Look below for the line that has "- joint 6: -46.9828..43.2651". Set down the lines from there through the line that has "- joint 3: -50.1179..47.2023", exactly as written.

Extracted records
◆ ◆ ◆

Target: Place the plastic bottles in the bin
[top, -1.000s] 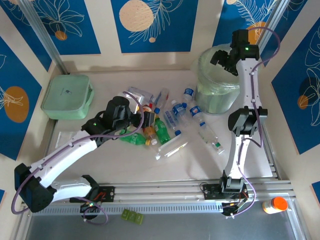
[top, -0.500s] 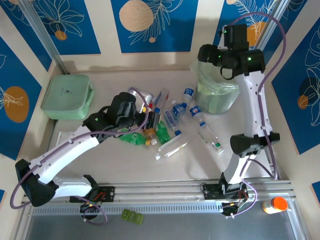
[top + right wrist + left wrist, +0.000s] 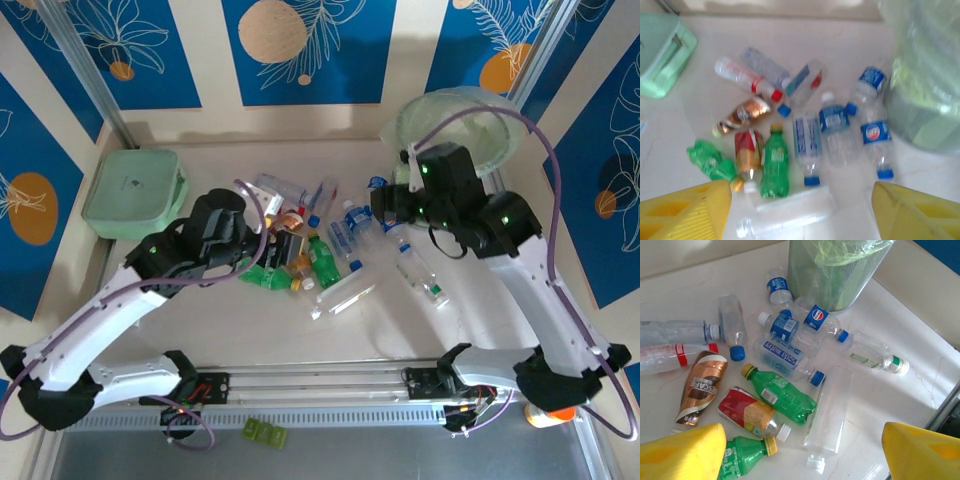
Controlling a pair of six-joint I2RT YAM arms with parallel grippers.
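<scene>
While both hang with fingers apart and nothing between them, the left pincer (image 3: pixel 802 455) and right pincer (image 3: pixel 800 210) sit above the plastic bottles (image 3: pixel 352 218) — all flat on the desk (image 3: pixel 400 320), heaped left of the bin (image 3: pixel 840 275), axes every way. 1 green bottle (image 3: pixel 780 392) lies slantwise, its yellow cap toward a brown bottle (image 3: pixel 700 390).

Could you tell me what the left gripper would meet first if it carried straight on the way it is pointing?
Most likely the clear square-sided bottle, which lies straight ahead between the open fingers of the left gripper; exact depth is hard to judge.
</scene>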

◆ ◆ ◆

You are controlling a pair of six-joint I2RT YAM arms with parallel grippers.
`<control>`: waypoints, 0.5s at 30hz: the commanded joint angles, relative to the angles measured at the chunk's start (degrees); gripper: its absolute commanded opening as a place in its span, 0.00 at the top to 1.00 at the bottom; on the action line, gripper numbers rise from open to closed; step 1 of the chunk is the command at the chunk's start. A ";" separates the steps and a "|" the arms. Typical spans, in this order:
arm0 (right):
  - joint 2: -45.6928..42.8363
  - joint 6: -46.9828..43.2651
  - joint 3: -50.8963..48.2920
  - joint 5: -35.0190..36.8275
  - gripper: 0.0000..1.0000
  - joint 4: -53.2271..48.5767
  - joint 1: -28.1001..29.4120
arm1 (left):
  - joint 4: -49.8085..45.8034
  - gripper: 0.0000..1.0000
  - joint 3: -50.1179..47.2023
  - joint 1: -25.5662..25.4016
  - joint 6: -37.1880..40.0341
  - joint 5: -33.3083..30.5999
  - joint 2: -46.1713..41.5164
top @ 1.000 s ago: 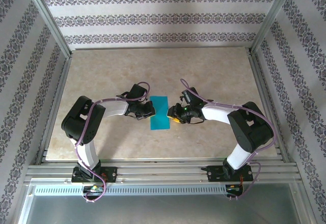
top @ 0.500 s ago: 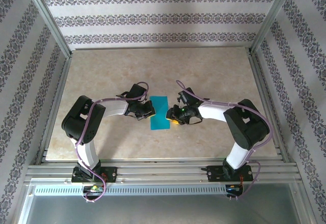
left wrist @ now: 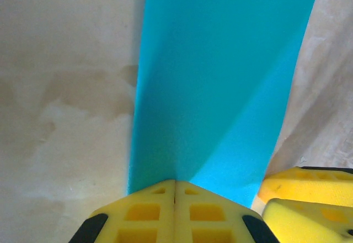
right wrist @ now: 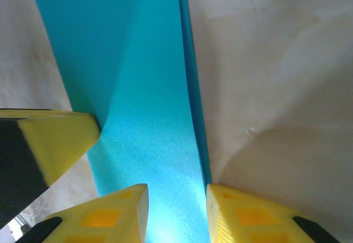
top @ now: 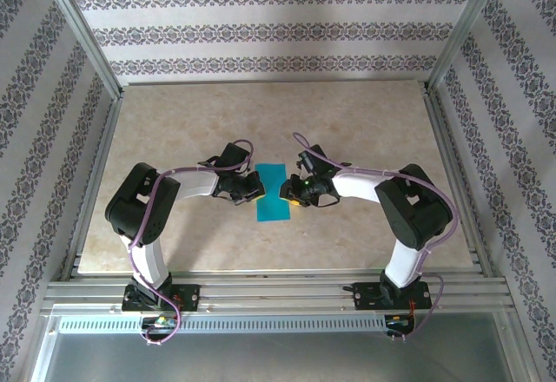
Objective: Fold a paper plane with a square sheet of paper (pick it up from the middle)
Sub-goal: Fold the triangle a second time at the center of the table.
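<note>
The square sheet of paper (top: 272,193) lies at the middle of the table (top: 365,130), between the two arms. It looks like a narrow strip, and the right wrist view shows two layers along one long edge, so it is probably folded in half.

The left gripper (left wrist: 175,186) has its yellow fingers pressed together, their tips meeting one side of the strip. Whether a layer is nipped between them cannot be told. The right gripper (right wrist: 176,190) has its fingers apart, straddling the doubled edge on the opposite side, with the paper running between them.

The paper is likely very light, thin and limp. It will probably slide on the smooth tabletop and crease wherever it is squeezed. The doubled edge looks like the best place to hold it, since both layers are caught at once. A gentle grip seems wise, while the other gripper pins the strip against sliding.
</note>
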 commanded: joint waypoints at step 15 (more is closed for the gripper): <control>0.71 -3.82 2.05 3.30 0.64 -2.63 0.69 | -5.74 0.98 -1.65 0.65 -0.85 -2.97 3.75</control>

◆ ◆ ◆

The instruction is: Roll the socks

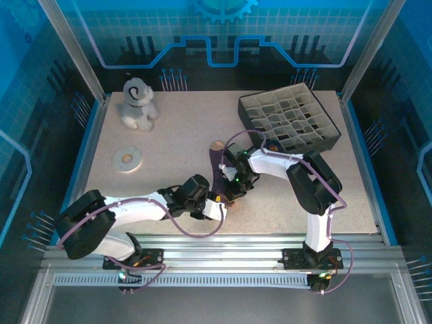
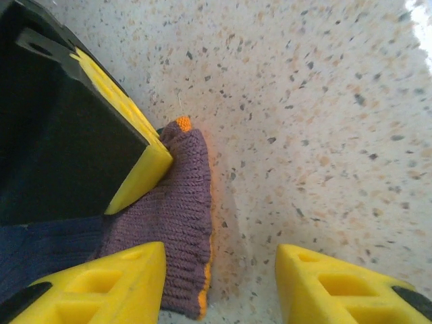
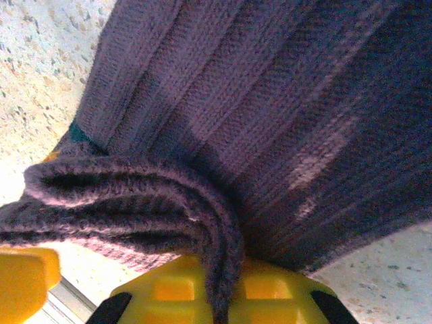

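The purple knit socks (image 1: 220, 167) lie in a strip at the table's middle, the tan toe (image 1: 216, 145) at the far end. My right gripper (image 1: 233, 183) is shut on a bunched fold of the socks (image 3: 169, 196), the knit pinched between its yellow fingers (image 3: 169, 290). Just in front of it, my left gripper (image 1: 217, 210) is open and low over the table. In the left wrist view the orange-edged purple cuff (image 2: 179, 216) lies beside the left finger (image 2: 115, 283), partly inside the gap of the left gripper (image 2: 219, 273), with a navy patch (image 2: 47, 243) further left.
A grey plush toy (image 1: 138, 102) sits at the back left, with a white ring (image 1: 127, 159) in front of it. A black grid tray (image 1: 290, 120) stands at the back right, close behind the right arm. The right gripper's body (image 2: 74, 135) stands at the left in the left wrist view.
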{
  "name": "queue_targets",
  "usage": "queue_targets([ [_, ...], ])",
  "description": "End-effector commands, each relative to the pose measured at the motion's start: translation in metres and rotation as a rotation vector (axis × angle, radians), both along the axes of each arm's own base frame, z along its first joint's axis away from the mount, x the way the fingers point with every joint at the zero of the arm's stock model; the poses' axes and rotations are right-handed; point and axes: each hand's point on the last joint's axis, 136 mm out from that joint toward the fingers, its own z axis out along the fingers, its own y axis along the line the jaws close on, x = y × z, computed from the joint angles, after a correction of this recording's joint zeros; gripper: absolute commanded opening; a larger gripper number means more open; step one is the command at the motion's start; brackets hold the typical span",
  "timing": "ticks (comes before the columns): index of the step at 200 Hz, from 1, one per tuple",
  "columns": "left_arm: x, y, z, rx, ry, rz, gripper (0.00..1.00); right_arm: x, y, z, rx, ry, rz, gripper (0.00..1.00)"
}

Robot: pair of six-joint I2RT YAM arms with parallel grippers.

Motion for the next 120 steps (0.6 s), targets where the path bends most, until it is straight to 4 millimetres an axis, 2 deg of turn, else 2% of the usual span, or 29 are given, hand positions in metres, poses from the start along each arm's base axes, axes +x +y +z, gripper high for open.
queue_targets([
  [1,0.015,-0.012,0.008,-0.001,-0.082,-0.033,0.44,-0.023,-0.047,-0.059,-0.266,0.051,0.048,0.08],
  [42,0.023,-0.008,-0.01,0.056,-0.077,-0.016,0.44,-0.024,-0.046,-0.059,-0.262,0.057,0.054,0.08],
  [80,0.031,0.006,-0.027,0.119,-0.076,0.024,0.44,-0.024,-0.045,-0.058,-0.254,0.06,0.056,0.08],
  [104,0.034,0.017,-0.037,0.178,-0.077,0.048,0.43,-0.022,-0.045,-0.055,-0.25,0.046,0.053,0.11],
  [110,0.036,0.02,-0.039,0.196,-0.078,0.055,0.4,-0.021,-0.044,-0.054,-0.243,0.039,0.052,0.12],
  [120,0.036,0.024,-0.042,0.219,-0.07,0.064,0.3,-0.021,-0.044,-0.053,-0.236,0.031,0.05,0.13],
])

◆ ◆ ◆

- Result for this exercise
  - joint 6: -46.9828..43.2651
  - joint 3: -50.8963..48.2920
  - joint 5: -35.0190..36.8275
  - gripper: 0.0000..1.0000
  - joint 4: -53.2271..48.5767
  - joint 1: -28.1001..29.4120
arm1 (left):
  - joint 4: -49.8085..45.8034
  - gripper: 0.0000..1.0000
  - joint 3: -50.1179..47.2023

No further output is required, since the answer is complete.